Return each line of the material below exactly. Begin at the first and end on the line with "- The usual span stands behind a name".

▸ **Supplied data**
·····

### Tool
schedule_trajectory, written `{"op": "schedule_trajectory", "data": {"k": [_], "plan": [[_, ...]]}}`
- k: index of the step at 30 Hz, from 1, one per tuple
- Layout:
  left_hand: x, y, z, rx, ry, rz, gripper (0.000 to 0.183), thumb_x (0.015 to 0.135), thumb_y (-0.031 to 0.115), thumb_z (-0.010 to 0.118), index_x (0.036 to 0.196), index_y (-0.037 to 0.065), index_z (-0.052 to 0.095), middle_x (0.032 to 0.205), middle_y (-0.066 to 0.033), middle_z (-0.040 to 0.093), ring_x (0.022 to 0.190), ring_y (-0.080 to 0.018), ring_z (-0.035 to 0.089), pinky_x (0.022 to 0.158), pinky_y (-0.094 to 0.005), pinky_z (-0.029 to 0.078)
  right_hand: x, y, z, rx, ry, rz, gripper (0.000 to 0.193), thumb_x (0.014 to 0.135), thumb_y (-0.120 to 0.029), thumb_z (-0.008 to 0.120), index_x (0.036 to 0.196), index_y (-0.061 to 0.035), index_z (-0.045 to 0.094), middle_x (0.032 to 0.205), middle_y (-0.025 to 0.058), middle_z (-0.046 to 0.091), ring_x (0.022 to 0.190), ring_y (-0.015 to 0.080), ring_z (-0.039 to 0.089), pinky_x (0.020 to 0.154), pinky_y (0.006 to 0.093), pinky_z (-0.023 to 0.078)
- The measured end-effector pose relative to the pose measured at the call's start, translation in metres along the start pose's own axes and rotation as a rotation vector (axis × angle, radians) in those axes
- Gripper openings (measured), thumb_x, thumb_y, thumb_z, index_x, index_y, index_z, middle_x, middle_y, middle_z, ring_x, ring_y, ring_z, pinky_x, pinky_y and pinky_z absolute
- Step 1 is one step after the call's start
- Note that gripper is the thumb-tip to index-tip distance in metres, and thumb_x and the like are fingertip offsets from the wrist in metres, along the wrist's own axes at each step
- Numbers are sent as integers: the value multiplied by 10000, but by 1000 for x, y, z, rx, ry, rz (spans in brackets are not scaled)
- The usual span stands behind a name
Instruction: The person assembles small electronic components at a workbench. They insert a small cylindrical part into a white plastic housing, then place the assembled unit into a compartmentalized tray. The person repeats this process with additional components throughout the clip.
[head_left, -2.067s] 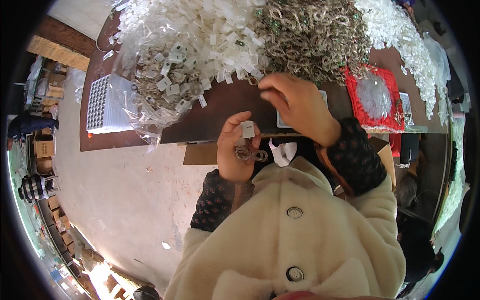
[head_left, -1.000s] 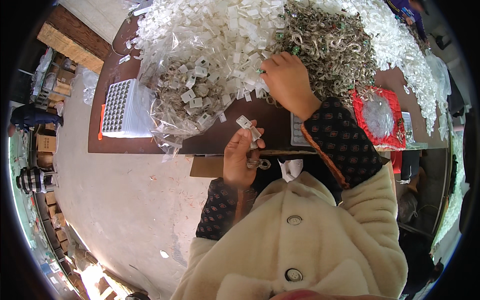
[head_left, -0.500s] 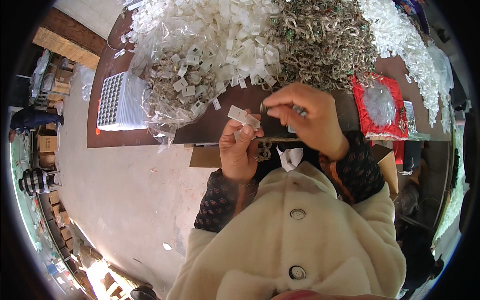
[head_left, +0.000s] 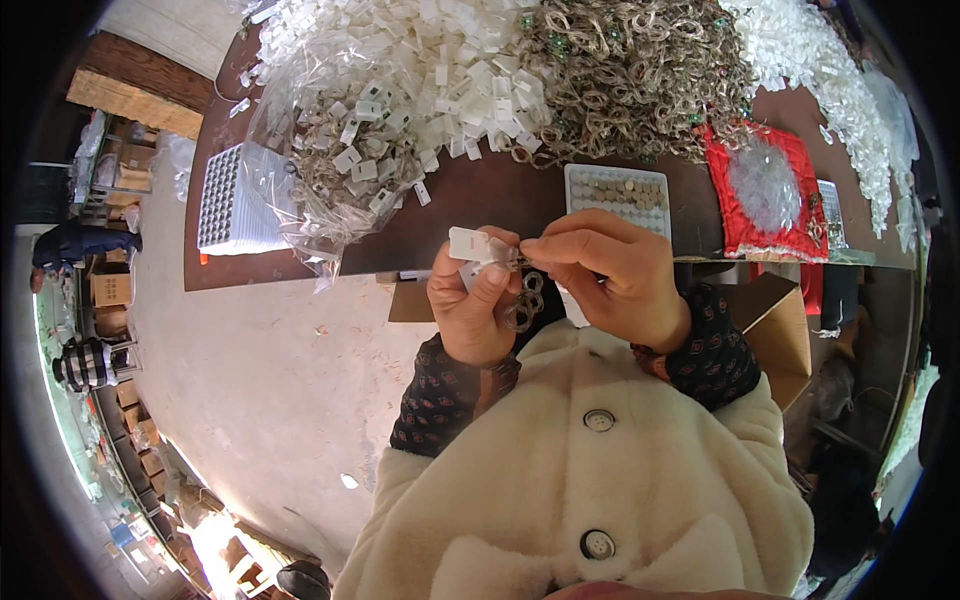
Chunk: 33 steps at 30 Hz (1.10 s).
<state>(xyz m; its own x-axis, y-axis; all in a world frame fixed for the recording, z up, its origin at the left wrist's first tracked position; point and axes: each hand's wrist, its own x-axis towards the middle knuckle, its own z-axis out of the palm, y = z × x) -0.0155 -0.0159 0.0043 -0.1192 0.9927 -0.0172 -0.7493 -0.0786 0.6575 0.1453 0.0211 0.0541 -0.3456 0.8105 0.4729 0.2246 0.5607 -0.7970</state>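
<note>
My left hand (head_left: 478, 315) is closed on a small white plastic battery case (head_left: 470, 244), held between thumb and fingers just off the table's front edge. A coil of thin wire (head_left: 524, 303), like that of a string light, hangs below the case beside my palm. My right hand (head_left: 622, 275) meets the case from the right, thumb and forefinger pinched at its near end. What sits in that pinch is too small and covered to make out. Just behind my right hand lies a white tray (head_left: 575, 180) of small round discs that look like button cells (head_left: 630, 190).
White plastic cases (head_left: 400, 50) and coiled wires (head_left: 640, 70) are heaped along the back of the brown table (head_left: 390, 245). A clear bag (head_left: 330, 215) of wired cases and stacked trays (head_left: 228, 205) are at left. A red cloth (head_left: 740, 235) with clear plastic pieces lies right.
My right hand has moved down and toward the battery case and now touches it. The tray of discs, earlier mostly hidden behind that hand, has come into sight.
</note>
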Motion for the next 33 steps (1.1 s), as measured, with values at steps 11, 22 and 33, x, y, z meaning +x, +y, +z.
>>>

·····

▸ **Solution to this exercise**
### Tool
schedule_trajectory, written `{"op": "schedule_trajectory", "data": {"k": [_], "plan": [[_, ...]]}}`
- k: index of the step at 30 Hz, from 1, one per tuple
- Layout:
  left_hand: x, y, z, rx, ry, rz, gripper (0.000 to 0.183), thumb_x (0.015 to 0.135), thumb_y (-0.031 to 0.115), thumb_z (-0.010 to 0.118), index_x (0.036 to 0.196), index_y (-0.037 to 0.065), index_z (-0.052 to 0.095), middle_x (0.032 to 0.205), middle_y (-0.066 to 0.033), middle_z (-0.040 to 0.093), ring_x (0.022 to 0.190), ring_y (-0.080 to 0.018), ring_z (-0.035 to 0.089), pinky_x (0.022 to 0.158), pinky_y (-0.094 to 0.005), pinky_z (-0.029 to 0.078)
  right_hand: x, y, z, rx, ry, rz, gripper (0.000 to 0.193), thumb_x (0.014 to 0.135), thumb_y (-0.120 to 0.029), thumb_z (-0.008 to 0.120), index_x (0.036 to 0.196), index_y (-0.061 to 0.035), index_z (-0.045 to 0.094), middle_x (0.032 to 0.205), middle_y (-0.025 to 0.058), middle_z (-0.046 to 0.091), ring_x (0.022 to 0.190), ring_y (-0.015 to 0.080), ring_z (-0.039 to 0.089), pinky_x (0.020 to 0.154), pinky_y (0.006 to 0.093), pinky_z (-0.023 to 0.078)
- The measured end-effector pose relative to the pose measured at the call's start, translation in metres along the start pose's own axes and rotation as a rotation vector (axis × angle, radians) in those axes
- Gripper openings (measured), thumb_x, thumb_y, thumb_z, index_x, index_y, index_z, middle_x, middle_y, middle_z, ring_x, ring_y, ring_z, pinky_x, pinky_y and pinky_z absolute
- Step 1 is one step after the call's start
- Note that gripper is the thumb-tip to index-tip distance in metres, and thumb_x and the like are fingertip offsets from the wrist in metres, along the wrist's own axes at each step
- Numbers are sent as integers: the value multiplied by 10000, but by 1000 for x, y, z, rx, ry, rz (spans in brackets are not scaled)
- The usual span stands behind a name

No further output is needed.